MENA to add 15.8 GW of nuclear capacity by 2030: APICORP

barakah 21By 2030, MENA is expected to have added 15.8 GW of nuclear capacity, a quantum leap from the current one gigawatt, representing a step change in the region’s energy mix, according to the latest research report by Arab Petroleum Investments Corporation (APICORP)

APICORP said that the rising electricity demand has prompted several MENA states to turn towards nuclear power to diversify their sources of energy and reduce their carbon footprint.

For countries in the GCC, nuclear power can free up more oil and gas for exports, while net-importing countries like Egypt and Jordan will be able to diversify their energy sources, enhance energy security and reduce their expensive import bills.

At present, 2.4 GW of nuclear power facilities in MENA are complete - of which only one gigawatt is operational, 5.4GW are under construction and a further eight gigawatt are planned by 2030.

However, MENA nuclear sector is facing challenges over the years. According to APICORP, the region is not fully equipped with the right knowledge and expertise to undertake full operation of nuclear plants - signified by delays in commissioning the Barakah nuclear plant in the UAE.

“Dependence on Russia to develop and, in certain instances to support the financing of nuclear projects in MENA countries, leaves the region exposed to a single supplier. Huge capital costs are leading the likes of Jordan and Saudi Arabia to consider small-scale alternatives that are more costly to build per kilowatt of electricity (KWe). Meanwhile renewed sanctions on Iran will overall slow the momentum on nuclear energy deployment within MENA,” said APICORP.

While nuclear is often seen as a source of long-term supply, this is contingent on the ability to secure large stocks of uranium. Currently, only four countries in MENA have proven uranium reserves. But, at an average global price of US$68 per kilogram this year, production in the region remains uneconomical. Therefore, countries considering nuclear will have to rely on uranium supplies coming largely from outside the region.
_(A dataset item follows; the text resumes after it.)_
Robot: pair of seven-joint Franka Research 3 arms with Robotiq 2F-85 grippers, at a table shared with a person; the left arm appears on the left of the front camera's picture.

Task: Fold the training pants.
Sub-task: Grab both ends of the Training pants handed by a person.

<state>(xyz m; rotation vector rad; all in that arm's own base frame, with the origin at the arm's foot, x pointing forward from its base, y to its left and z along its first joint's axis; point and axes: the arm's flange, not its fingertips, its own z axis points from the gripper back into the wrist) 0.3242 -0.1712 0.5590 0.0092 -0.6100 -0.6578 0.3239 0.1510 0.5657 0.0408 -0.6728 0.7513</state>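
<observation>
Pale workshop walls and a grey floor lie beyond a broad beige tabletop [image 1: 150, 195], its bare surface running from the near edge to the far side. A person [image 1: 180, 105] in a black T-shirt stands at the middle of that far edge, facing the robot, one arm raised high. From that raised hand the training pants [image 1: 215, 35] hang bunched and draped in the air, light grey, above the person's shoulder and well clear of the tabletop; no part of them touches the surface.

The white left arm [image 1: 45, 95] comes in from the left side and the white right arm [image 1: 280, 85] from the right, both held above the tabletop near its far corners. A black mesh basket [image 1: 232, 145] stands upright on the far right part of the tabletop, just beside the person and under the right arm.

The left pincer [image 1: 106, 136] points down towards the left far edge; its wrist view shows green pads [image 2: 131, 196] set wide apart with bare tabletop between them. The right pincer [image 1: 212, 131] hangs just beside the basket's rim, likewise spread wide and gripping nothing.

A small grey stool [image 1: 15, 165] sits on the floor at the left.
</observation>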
UAE caution leading GCC diversification

As the only GCC state with nuclear plants under construction, the UAE nuclear programme has been dubbed a model for nuclear newcomers. The International Atomic Energy Agency (IAEA) provided the UAE with detailed guidance for developing the infrastructure needed for a nuclear power programme. The Emirates Nuclear Energy Corporation (ENEC) was set up to implement the UAE nuclear energy programme. Abu Dhabi agreed to forgo domestic enrichment, and will instead source its nuclear fuel from South Korea as well as companies from France, Russia and the US. It is also examining different scenarios for dealing with the nuclear waste, including developing its own storage sites or sending waste abroad for processing and bringing back small volumes to the UAE.

Saudi Arabia adopting pragmatic approach

Economic growth, rising populations and sustained periods of low energy prices propelled high power demand growth in Saudi Arabia. The King Abdullah City for Atomic and Renewable Energy Care (KACARE) was established in 2010 to develop renewable and nuclear energy for the country. The kingdom’s initial nuclear plan aimed to produce 18 GW of power by 2032, but the announcement of the Saudi 2030 Vision revised down these plans. Increases in energy prices at the start of 2018 drove residential electricity prices up by 250 per cent, which according to APICORP, will slow annual demand growth to between 1.5-two per cent over the next five years.

“Saudi Arabia plans to award a contract for the construction of its first 2.8 GW nuclear facility by the end of 2018, though delays cannot be ruled out. KACARE has announced Russia’s Rosatom, France’s EDF, China’s CNNC, Korea’s Kepco and the US firm Westinghouse amongst those expected to carry out engineering, procurement and construction work on two nuclear reactors,” said APICORP.

Iran hopeful despite looming sanctions

Iran remains the only country in the Middle East to have a nuclear plant connected to the national grid. Commissioned in 2011, the Bushehr 1 plant reached total capacity of one gigawatt by August 2012 – about 20 years after the initial agreement between Tehran and Moscow was signed. But this still represents only one per cent of Iran’s total power generation capacity.

Huge capital costs creating much uncertainty

Nuclear plants are very capital intensive, and with the cost of solar energy already lower than nuclear and continuing to go down, prospects for further SMR remain bleak, said APICORP.

Challenges cloud outlook

Rising domestic demand in the MENA region and pressure to fall into line with global standards to tackle climate change could boost nuclear development. But financial, technical and political problems have begun to surface, causing delays. Despite recovering oil prices, countries looking to incorporate nuclear within the energy mix will continue to face challenges.

“Governments considering developing nuclear power must budget for high initial investment costs, potential delays and cost overruns. At a time when governments are rationalising spending, nuclear will trail behind conventional and renewable sources for the near future. Low credit ratings also make it difficult for some MENA governments to access cheap finance. This will mean that countries will look to smaller scale reactors that cannot meet the capacity needs in line with rising electricity demand,” noted APICORP.